6. En troisième lieu, compte tenu de ce qui a été dit au point 3 et au point précédent, le moyen tiré de l'erreur manifeste d'appréciation doit être écarté.
Sur la légalité de l'obligation de quitter le territoire français :
7. En premier lieu, ainsi qu'il a été dit au point 3, M. A... ne remplit pas les conditions pour se voir attribuer de plein droit le titre de séjour mentionné par le paragraphe 7 de l'article 6 de l'accord franco-algérien du 27 décembre 1968 susvisé.
8. En deuxième lieu, aux termes de l'article L. 511-4 code de l'entrée et du séjour des étrangers et du droit d'asile, alors applicable : " Ne peuvent faire l'objet d'une obligation de quitter le territoire français : (...) 10° L'étranger résidant habituellement en France dont l'état de santé nécessite une prise en charge médicale dont le défaut pourrait entraîner pour lui des conséquences d'une exceptionnelle gravité, sous réserve qu'il ne puisse effectivement bénéficier d'un traitement approprié dans le pays de renvoi ".
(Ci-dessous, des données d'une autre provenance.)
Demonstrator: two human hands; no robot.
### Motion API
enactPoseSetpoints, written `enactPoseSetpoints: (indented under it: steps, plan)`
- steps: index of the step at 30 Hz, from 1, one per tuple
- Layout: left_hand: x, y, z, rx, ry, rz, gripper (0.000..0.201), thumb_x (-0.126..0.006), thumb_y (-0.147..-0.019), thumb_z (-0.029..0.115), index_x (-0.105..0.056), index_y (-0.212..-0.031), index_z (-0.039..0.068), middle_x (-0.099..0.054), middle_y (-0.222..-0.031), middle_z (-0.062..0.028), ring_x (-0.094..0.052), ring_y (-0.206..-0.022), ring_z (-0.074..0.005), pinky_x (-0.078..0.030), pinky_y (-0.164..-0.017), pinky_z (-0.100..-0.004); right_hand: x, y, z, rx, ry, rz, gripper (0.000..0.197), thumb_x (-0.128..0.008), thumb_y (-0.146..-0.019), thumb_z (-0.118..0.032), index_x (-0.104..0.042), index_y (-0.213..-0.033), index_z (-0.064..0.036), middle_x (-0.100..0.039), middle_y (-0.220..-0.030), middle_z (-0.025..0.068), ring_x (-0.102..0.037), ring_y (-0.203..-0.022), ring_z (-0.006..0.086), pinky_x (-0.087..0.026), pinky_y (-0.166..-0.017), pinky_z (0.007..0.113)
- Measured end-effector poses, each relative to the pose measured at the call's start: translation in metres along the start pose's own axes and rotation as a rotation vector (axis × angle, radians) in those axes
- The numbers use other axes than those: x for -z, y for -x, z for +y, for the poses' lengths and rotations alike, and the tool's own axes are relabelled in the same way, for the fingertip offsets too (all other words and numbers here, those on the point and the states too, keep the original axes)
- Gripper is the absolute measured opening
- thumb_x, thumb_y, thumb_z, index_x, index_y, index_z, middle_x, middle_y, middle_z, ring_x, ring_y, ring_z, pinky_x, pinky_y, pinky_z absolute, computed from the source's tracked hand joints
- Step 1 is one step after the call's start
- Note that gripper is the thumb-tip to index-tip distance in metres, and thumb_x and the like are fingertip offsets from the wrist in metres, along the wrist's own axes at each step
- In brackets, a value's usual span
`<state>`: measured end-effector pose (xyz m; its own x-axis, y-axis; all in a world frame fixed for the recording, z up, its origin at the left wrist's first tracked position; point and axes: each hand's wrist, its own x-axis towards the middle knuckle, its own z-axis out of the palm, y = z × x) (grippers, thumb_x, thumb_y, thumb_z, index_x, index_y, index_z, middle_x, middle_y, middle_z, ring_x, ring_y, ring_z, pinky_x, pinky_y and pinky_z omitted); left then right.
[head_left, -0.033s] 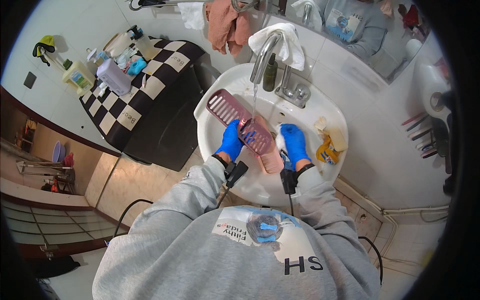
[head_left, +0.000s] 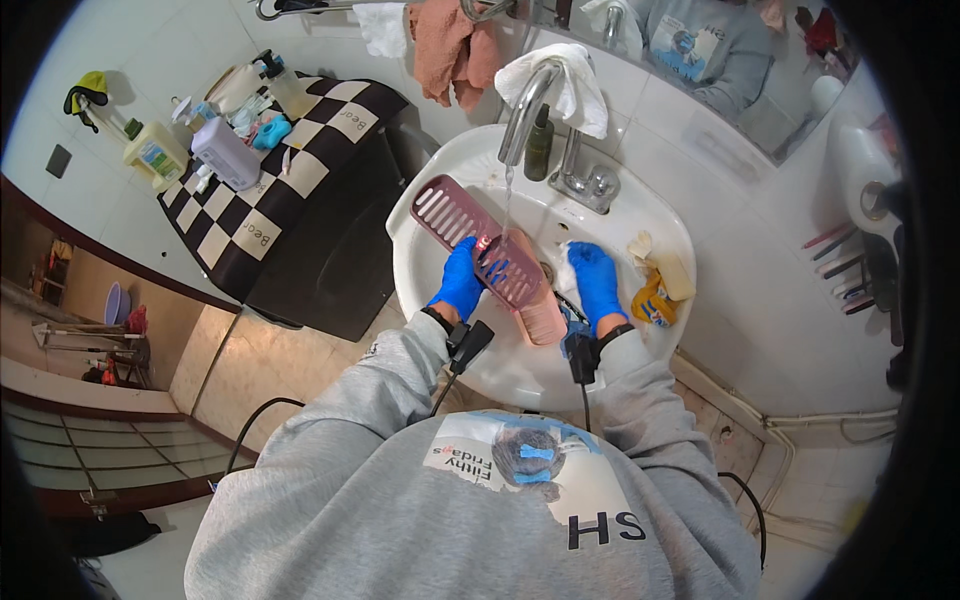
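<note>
Nearest my camera, a grey printed sweatshirt (head_left: 400,520) leads down to two forearms, each wearing a black boxy device strapped at the wrist, as I look over a bathroom washbasin from afar. The left hand (head_left: 460,283), in a blue glove, is clamped on a long, round-ended mauve plastic piece (head_left: 476,218) pierced with rows of slots, its blue fingers showing through the openings; the piece lies tilted over the basin's left and middle. Beneath its lower end sits a lighter pink slotted piece (head_left: 543,325). The right hand (head_left: 594,285), gloved in the same blue, is curled beside a small white item (head_left: 567,270), though I cannot tell whether its fingers have closed on it. Around both hands spreads the white ceramic washbasin (head_left: 425,265), with a crumpled yellow-and-blue wrapper (head_left: 652,300) and a pale yellow block (head_left: 678,278) on its right. Above, a thin stream of water (head_left: 508,200) drops from a curved chrome faucet (head_left: 522,125) draped with a white cloth (head_left: 580,95), a dark green bottle (head_left: 538,150) just beside it. Farther left, a black-and-cream checked cover (head_left: 215,245) bears a lavender plastic bottle (head_left: 226,155). A terracotta towel (head_left: 450,50) hangs on the wall behind.
</note>
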<state>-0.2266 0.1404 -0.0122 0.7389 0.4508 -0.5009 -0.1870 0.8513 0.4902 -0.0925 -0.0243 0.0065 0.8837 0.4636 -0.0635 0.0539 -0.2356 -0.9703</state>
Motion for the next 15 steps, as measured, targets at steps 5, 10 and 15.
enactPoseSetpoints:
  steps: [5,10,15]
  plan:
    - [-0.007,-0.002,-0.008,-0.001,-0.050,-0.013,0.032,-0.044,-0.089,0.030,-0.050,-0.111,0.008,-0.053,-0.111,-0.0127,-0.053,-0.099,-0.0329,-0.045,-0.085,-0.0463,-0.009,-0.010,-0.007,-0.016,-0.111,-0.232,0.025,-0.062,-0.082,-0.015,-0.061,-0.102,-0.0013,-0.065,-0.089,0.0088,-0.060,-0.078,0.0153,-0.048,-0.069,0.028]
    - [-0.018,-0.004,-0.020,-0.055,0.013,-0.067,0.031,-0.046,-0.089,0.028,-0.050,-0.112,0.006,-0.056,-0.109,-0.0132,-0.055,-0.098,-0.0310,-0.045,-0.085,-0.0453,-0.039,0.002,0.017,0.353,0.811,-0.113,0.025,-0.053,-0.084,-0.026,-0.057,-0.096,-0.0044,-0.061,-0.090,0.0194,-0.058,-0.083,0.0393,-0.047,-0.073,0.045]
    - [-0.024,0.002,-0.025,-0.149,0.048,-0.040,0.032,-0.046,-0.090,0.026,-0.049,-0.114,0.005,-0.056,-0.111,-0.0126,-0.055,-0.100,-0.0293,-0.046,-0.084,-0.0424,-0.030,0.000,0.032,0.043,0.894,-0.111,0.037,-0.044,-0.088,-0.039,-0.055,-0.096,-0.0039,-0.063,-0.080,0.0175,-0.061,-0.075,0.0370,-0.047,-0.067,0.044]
9. Pour les mêmes raisons que celles énoncées au point 3, le moyen tiré de la méconnaissance des dispositions précitées doit être écarté.
10. En troisième lieu, pour les mêmes raisons que celles indiquées aux points 5 et 6, les moyens tirés de la méconnaissance des stipulations de l'article 8 de la convention européenne de sauvegarde des droits de l'homme et des libertés fondamentales et de l'erreur manifeste d'appréciation doivent être écartés.
Sur la légalité de la décision fixant le pays de destination :
11. Il résulte de ce qui précède que M. A... n'est pas fondé à soutenir que la décision fixant le pays de destination est illégale du fait de l'illégalité du refus de séjour.
12. Il résulte de tout ce qui précède que les conclusions à fin d'annulation présentées par M. A..., ainsi que, par voie de conséquence, ses conclusions aux fins d'injonction, d'astreinte et d'application de l'article L. 761-1 du code de justice administrative et de l'article 37 de la loi du 10 juillet 1991, ne peuvent qu'être rejetées.
DECIDE :
Article 1er : La requête de M. A... est rejetée.
Article 2 : Le présent arrêt sera notifié à M. B... A... et au ministre de l'intérieur.
Copie en sera adressée à la préfète du Bas-Rhin.